OCR Configuration

Overview

Docling supports multiple OCR (Optical Character Recognition) engines for extracting text from scanned PDFs and images:

Tesseract: Industry-standard, multilingual OCR
EasyOCR: Deep learning-based, 80+ languages
RapidOCR: Lightweight with multiple backend options
macOS Vision: Native Apple platform OCR
Auto: Automatically select the best available engine

This guide shows you how to configure OCR for your use case.

Basic OCR Setup

Enable OCR for PDF processing:

from docling.datamodel.base_models import InputFormat
from docling.datamodel.pipeline_options import (
    PdfPipelineOptions,
    EasyOcrOptions,
)
from docling.document_converter import DocumentConverter, PdfFormatOption

pipeline_options = PdfPipelineOptions(
    do_ocr=True,  # Enable OCR
    ocr_options=EasyOcrOptions(
        lang=["en", "fr", "de"],
    ),
)

converter = DocumentConverter(
    format_options={
        InputFormat.PDF: PdfFormatOption(pipeline_options=pipeline_options)
    }
)

result = converter.convert("scanned_document.pdf")

OCR Engines

Auto-detection

Let Docling choose the best available engine:

from docling.datamodel.pipeline_options import (
    PdfPipelineOptions,
    OcrAutoOptions,
)

pipeline_options = PdfPipelineOptions(
    do_ocr=True,
    ocr_options=OcrAutoOptions(),  # Auto-select engine
)

Auto-detection tries engines in this order: EasyOCR → Tesseract → RapidOCR → macOS Vision (if available).

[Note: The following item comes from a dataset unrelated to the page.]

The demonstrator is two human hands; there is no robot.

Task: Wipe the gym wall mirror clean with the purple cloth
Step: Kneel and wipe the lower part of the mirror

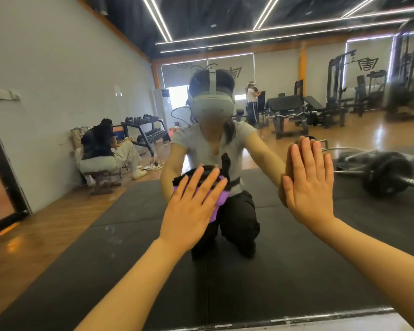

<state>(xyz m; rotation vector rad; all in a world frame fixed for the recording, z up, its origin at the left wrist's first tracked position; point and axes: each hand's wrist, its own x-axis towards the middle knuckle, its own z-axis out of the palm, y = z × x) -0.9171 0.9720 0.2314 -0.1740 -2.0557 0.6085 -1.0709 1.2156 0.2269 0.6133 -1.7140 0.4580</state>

It uses the first one found.

EasyOCR

Deep learning-based OCR with GPU acceleration:

Install EasyOCR

pip install easyocr

Configure EasyOCR

from docling.datamodel.pipeline_options import (
    PdfPipelineOptions,
    EasyOcrOptions,
)

pipeline_options = PdfPipelineOptions(
    do_ocr=True,
    ocr_options=EasyOcrOptions(
        lang=["en", "fr", "de", "es"],  # Language codes
        use_gpu=True,                    # Enable GPU (None = auto-detect)
        confidence_threshold=0.5,        # Min confidence (0.0-1.0)
        model_storage_directory=None,    # Custom model cache path
        recog_network="standard",        # "standard" or "craft"
        download_enabled=True,           # Allow model downloads
    ),
)

Supported Languages: 80+ languages including English, French, German, Spanish, Chinese, Japanese, Korean, Arabic, and more. See EasyOCR documentation for the full list.

Tesseract CLI

Command-line Tesseract OCR:

Install Tesseract

macOS
Ubuntu/Debian
Windows

brew install tesseract
brew install tesseract-lang  # For additional languages

sudo apt-get install tesseract-ocr
sudo apt-get install tesseract-ocr-fra  # French
sudo apt-get install tesseract-ocr-deu  # German

Configure Tesseract CLI

from docling.datamodel.pipeline_options import (
    PdfPipelineOptions,
    TesseractCliOcrOptions,
)

pipeline_options = PdfPipelineOptions(
    do_ocr=True,
    ocr_options=TesseractCliOcrOptions(
        lang=["eng", "fra", "deu"],  # 3-letter ISO codes
        tesseract_cmd="tesseract",   # Path to executable
        path=None,                   # TESSDATA_PREFIX path
        psm=None,                    # Page segmentation mode (0-13)
    ),
)

Language Codes: Use 3-letter ISO 639-2 codes (e.g., eng, fra, deu, spa, chi_sim, jpn).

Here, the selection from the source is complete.